Here are some details about the winners:

* ELIZABETH H. BLACKBURN:

– Elizabeth Helen Blackburn is a molecular biologist and biochemist who conducted ground-breaking research on DNA (deoxyribonucleic acid) and cell division that has provided a new line of inquiry into the chemical bases of life.

– Her discovery of a key enzyme, telomerase, which is necessary for chromosomes to make copies of themselves before cell division, has been applied to the study of chromosome behavior and of certain diseases, such as fungal infections and cancer.

– Blackburn, who has U.S. and Australian citizenship, was born in Hobart, Australia in November 1948. Blackburn’s interest in medicine and biology was influenced early on by her parents, both of whom were physicians.

– Blackburn graduated from the University of Melbourne in 1970 and with a MS degree in 1971.

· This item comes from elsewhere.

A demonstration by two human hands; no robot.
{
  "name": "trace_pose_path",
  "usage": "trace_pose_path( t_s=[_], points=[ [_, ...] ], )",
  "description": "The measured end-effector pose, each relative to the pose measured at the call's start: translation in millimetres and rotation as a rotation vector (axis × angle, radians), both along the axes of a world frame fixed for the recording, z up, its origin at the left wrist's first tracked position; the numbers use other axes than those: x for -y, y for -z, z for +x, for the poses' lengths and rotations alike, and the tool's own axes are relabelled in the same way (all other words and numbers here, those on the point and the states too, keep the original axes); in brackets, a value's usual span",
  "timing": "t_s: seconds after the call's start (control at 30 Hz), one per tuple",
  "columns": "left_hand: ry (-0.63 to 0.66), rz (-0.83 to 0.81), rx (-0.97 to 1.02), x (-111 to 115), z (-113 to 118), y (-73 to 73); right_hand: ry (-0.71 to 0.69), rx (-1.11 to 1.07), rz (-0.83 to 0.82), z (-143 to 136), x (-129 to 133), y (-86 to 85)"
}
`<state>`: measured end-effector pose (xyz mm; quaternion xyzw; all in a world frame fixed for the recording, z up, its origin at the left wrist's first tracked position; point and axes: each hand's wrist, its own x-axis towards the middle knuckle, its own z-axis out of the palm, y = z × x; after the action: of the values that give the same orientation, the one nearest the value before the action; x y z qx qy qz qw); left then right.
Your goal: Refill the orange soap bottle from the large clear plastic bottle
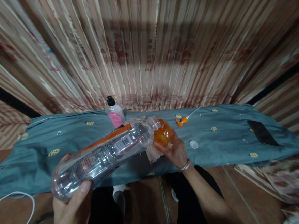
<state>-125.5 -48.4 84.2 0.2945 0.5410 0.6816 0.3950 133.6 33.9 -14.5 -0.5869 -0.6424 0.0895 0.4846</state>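
Observation:
My left hand (pixel 75 206) is wrapped round the base of a large clear plastic bottle (pixel 104 159) with an orange-edged label. The bottle lies tilted, its neck pointing right and up. At its mouth is a small orange translucent bottle (pixel 162 135), held by my right hand (pixel 176 149) with the fingers closed round it. The two openings meet or nearly meet; whether liquid passes between them I cannot tell. A whitish cloth or tissue (pixel 153 154) shows beneath the orange bottle. To the right lie an orange spray head with a tube (pixel 183 121) and a white cap (pixel 193 144).
A bottle with a black top and pink label (pixel 115 117) stands at the back of the cloth-covered surface (pixel 228 137). A dark phone (pixel 262 133) lies at the right. Patterned curtains (pixel 145 51) hang behind. A white cable (pixel 30 199) loops at lower left.

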Motion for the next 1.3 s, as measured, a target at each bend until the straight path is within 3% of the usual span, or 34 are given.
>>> trace_pose_path(
  t_s=[1.3],
  points=[
    [-0.049,0.008,-0.017,-0.7,1.8,3.0,-0.017,-0.038,0.005,1.5,-0.9,0.0]
  ],
)
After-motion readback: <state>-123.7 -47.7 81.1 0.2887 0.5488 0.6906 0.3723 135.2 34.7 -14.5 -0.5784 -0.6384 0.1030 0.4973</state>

– She went to Cambridge University, where she obtained a Ph.D. in molecular biology in 1975. She then went to the United States, drawn by professional and personal reasons. While attending Cambridge, Blackburn met and married John Sedat, an American postdoctoral researcher in biology. — Blackburn then began her work with telomeres, which help chromosomes to remain stable and whole, thereby ensuring completion of the DNA replication cycle. In 1978 she became assistant professor at the University of California, Berkeley, where she was to make her ground-breaking discoveries concerning chromosomes and DNA.

– In 1990 she went to the University of California at San Francisco. She is currently the Morris Herzstein Professor of Biology and Physiology at UCSF.

– She was fired in 2004 from then-President George W. Bush’s Council on Bioethics for her criticism of his restrictive policy on embryonic stem cell research. Earlier this year she said “The previous administration had this strange impression that science was the enemy of morality.”

* CAROL W. GREIDER:

– Greider began with her adviser, Elizabeth Blackburn, to investigate how a certain single-celled pond organism maintained the tens of thousands of caps on the ends of its mini-chromosomes – specialized structures known as telomeres that protect against DNA damage.

– Greider is a U.S. citizen and was born in 1961 in San Diego, near the University of California, Davis campus, where her father was a physics professor.

– Greider received her Ph.D. from University of California, Berkeley, in 1987 in molecular and cell biology. After postdoctoral research at Cold Spring Harbor Laboratory, she was appointed professor in the department of molecular biology and genetics at Johns Hopkins University School of Medicine in Baltimore in 1997.

– Greider was credited with helping co-discover telomerase, an enzyme that maintains the length and integrity of telomeres. She has continued her work on telomeres and documented a mouse model for dyskeratosis congenital, a rare, inherited disorder related to stem cell failure.

– Greider shared the 2006 Albert Lasker Award for Basic Medical Research with Blackburn and Szostak.

JACK W. SZOSTAK:

– Szostak was born in November 1952 in London and grew up in Canada.

– He studied at McGill University in Montreal and at Cornell University in Ithaca, New York, where he received his PhD in 1977.

– He has been at Harvard Medical School since 1979 and is currently professor of genetics at Massachusetts General Hospital in Boston. He is also affiliated with the Howard Hughes Medical Institute.

– Szostak has made pioneering contributions to the field of genetics. He has studied the origin and early evolution of life through efforts to design and synthesize a self-replicating protocell capable of Darwinian evolution.